When a guy tells you he is bad, listen to him.
While all of this was happening, I was changing. At first I worried that I was transforming into a jaded damaged New York cliche.
But then I started to see that it was something else entirely: I didn't hate myself anymore. When someone was short or mean or disrespectful to me I wouldn't feel sad and hurt, I'd feel annoyed, sick of it, and ready to move on.
In short, I was growing up.
When my ex (who didn't want anything serious) and I split up, I wasn't in a rush to hook up with someone new.
I felt like our relationship was unfinished. In many respects I still do. I miss him and I think it's a fucking shame he doesn't miss me.
Our personal timing was off, and what happened between us is a sad memory of missed opportunity to me.
But it would be less sad if I had listened to him very early on when he said there was a block for him when it came to our relationship. I wasn't ready to do that.
I wasn't supposed to date Buddy.
I was supposed to have sex with Buddy. He was supposed to be one in a line of torrid flings to amuse my palate as I moved on.
We've been dating for two months and are joined at the hip. He told me he loved me on our second date and it didn't feel insane.
"YOU WERE SUPPOSED TO BE MY REBOUND!" I say to him when he does something like hold a door for me, or tell me I'm beautiful, or buys me dinner.
He knows about my past and likes to quote a Chris Rock sketch. "I ain' never been to jail, I take care of my kids," he says. What he means is that because I've only ever dated bad boys, all he's got to do is stuff like kiss me on the forehead and ask me how I'm doing and he comes across as a goddamn saint.
He's a good man. He's NICE. He's a smart guy. He's affable.

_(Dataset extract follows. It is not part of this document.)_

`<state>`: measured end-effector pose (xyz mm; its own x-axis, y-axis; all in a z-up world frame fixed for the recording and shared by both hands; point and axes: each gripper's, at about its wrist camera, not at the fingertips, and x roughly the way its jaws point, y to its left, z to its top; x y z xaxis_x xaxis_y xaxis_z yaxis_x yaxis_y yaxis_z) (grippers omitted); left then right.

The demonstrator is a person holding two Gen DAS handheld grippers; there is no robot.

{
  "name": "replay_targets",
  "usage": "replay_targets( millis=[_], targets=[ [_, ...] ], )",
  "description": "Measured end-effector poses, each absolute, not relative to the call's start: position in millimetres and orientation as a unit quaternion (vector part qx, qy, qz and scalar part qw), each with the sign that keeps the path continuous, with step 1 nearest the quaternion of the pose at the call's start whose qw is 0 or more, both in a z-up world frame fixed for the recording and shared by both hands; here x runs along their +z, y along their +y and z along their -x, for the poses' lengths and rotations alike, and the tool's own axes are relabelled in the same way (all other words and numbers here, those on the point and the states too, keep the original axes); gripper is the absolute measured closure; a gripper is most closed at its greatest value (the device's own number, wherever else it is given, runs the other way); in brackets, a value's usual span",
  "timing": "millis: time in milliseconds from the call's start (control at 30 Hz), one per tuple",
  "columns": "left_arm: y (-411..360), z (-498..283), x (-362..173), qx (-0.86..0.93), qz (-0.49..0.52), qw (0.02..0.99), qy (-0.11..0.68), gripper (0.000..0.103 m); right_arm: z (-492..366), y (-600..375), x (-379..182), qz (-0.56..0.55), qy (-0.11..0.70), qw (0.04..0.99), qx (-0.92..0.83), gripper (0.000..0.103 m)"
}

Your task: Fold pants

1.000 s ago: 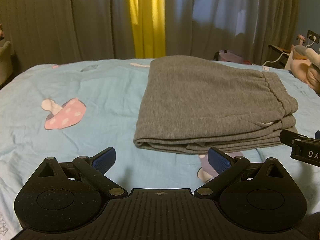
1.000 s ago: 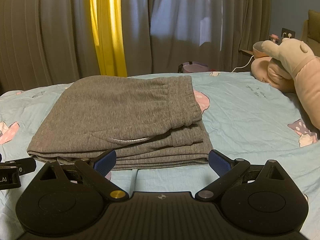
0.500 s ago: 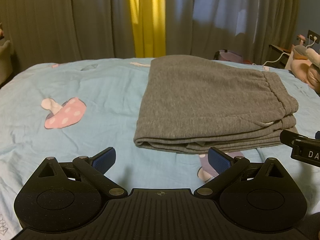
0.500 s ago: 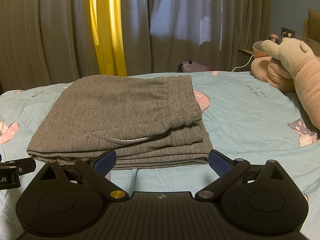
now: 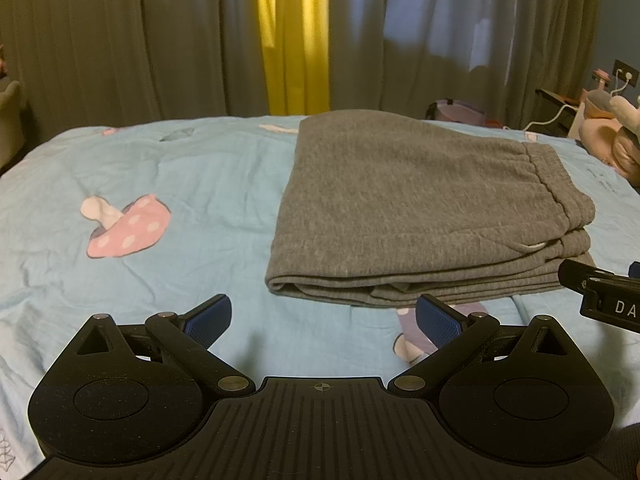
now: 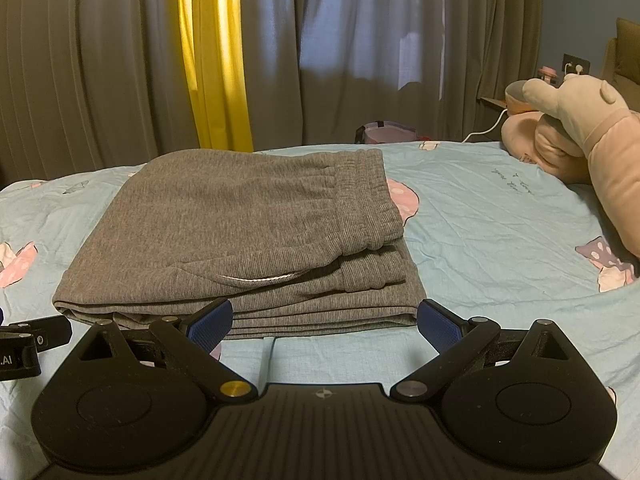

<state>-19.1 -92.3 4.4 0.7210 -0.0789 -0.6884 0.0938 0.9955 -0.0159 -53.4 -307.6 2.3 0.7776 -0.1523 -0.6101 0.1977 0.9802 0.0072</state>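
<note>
Left wrist | folded pants just beyond left claw | both claws wide open, empty

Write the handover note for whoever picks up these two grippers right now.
Left gripper: open, holding nothing, hovering over the bedsheet just short of the pants' near edge.
Right gripper: open, holding nothing, fingers at the near edge of the pile; contact unclear.
Grey sweatpants: folded into a compact stacked rectangle on the blue mushroom-print sheet, waistband on top at the right end, layers roughly aligned.
Done: the folding looks complete.
Left: probably nothing beyond squaring the slightly uneven near-edge layers and pulling both grippers away. A plush toy lies at the far right, clear of the pants.
</note>
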Motion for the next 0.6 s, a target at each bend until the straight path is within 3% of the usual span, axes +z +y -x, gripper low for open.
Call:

He's a nerd of the highest order.
He's everything I would have shrugged off when I started dating because I felt like, frankly, I didn't deserve to be treated well.
Dating him is proof of all the hard work I’ve done on myself. I don’t need to be with a person who encourages my feelings of insecurity and inferiority. I need a person whose love reflects my own hard earned strength and self acceptance. Buddy's that guy. I'm my best self with him, and I like to think the inverse is also true.
He's the nice guy I didn't want who I absolutely deserve.